«They live». Vita studentesca: un fenomeno sociale poco studiato

Il progetto internazionale si svolge fino al 2023 nell’ambito del programma Creative Europe

È iniziato a settembre, nell’ambito del programma europeo “Creative Europe”, il progetto internazionale “They live – le vite degli studenti scoperte attraverso le pratiche artistiche contestuali”. Il progetto si concluderà a fine febbraio 2023 e viene gestito da “Dom kulture Studentski grad”, mentre vi partecipano il Centro internazionale per le ricerche d’archivio “Icarus” di Zagabria, l’Accademia di Arti applicate di Fiume e la Facoltà delle Comunicazioni audiovisive di Madrid. Altri partner del progetto sono l’Istituto della storia nel contesto di Berlino e il Centro per la storia applicata di Belgrado.
“They live” (Loro vivono) analizza la vita studentesca dalla fine della Seconda guerra mondiale fino ai giorni nostri. La ricerca si concentra sulla vita quotidiana degli studenti nelle Case dello studente, le loro abitudini culturologiche e il loro tempo libero, i rapporti umani, le relazioni tra i sessi, come pure la partecipazione degli studenti nella vita sociale e politica.

 

Stimolare la partecipazione
Lo scopo del progetto è stimolare la popolazione studentesca alla partecipazione nella creazione comune dell’arte contemporanea utilizzando materiali d’archivio e partecipando alle attività artistiche durante le residenze degli artisti nelle case dello studente.
I risultati del progetto serviranno come orientamento ai manager d’istituzioni culturali e alle gallerie d’arte, a curatori e artisti e contribuiranno al miglioramento degli approcci innovativi allo sviluppo del giovane pubblico. Melinda Kostelac, coordinatrice del progetto in seno all’Accademia di Arti applicate di Fiume, ha rilevato che la partecipazione a un nuovo progetto europeo avviato da Creative Europe è un grande onore.

 

Lo studio analizzerà la vita e le attività dei giovani

Contesto socioculturale interattivo
“L’Accademia di Arti applicate, che quest’anno celebra il quindicesimo anniversario della fondazione, ha così l’opportunità di creare un contesto socioculturale interattivo dello studio di un’epoca e dare vita a un archivio digitale di collaborazioni con i partner attraverso una sinergia di pratiche artistiche – ha dichiarato -. Tali pratiche nella ricerca s’intrecceranno nella nuova base di esperienze del progetto, che comprenderà anche le generazioni precedenti dell’Università fiumana.
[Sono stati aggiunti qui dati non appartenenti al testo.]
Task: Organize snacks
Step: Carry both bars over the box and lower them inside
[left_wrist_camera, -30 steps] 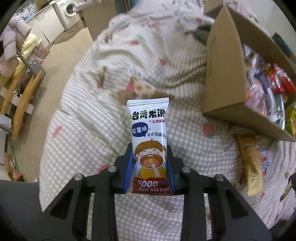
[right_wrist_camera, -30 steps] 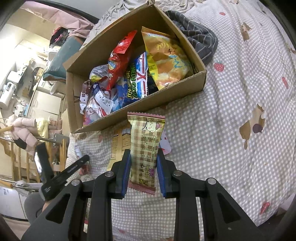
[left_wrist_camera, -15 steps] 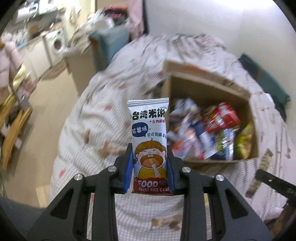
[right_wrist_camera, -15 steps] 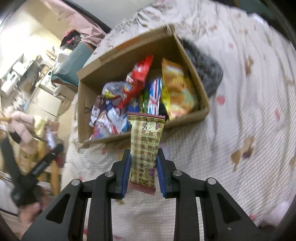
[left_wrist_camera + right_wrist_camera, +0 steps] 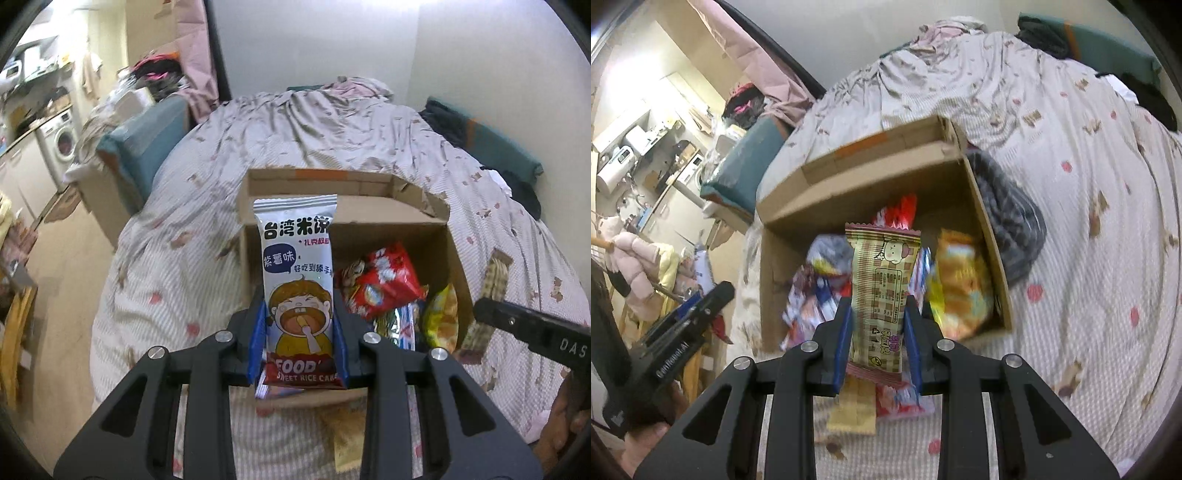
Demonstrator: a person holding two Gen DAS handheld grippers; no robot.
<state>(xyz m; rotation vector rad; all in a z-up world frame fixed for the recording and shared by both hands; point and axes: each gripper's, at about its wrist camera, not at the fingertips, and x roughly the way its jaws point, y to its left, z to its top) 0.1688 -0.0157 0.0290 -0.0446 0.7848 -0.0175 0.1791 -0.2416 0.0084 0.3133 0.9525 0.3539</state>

Uno degli obiettivi dell’Accademia è portare avanti delle pratiche artistiche che influiscono sulla società in generale, mentre il progetto ‘They live’ è una piattaforma internazionale al cui centro sono proprio gli studenti e la loro vita quale fenomeno sociale ancora poco studiato”, ha concluso Melinda Kostelac.

 

Residenze nelle case dello studente
Il programma di residenze artistiche verrà realizzato nelle case dello studente a Podgorica, Belgrado, Fiume e Madrid. Alle residenze prenderanno parte un artista di ciascun Paese partner del progetto, dopodiché verranno allestite mostre e tavole rotonde. “They live” offrirà la possibilità ai giovani artisti senza esperienze internazionali di partecipare nelle residenze nelle case dello studente. Vi prenderanno parte anche i giovani curatori nel campo delle arti figurative, che assieme agli artisti verranno selezionati a un concorso pubblico, al che frequenteranno una scuola estiva legata alle pratiche artistiche contestuali e partecipative all’Istituto per l’arte nel contesto di Berlino.
Durante il loro soggiorno nelle case dello studente, gli artisti svilupperanno assieme ai curatori progetti artistici, facendo uso di materiale audio e fotografico sulla vita studentesca dal 1945 ai giorni nostri. Questo materiale verrà conservato sulla piattaforma collaborativa digitale Topotheque e sulla pagina web del progetto.

 

Mostre di opere nate nelle gallerie
Al termine delle residenze nelle gallerie nei pressi delle comunità studentesche verranno allestite mostre di opere d’arte nate in questo periodo. In quest’ambito verrà distribuito un catalogo con i testi dei giovani curatori. La piccola mostra itinerante sarà composta dal materiale fotografico digitale archiviato e selezionato da un gruppo di cinque studenti provenienti dai Paesi membri del progetto.
Il libro relativo al progetto “They live” sarà suddiviso in tre parti: i testi scientifici sulle varie tematiche della vita studentesca raccolti ai concorsi pubblici, i testi di artisti e curatori sulla realizzazione delle residenze e un manuale sulla metodologia dell’organizzazione di residenze di questo tipo nelle case dello studente.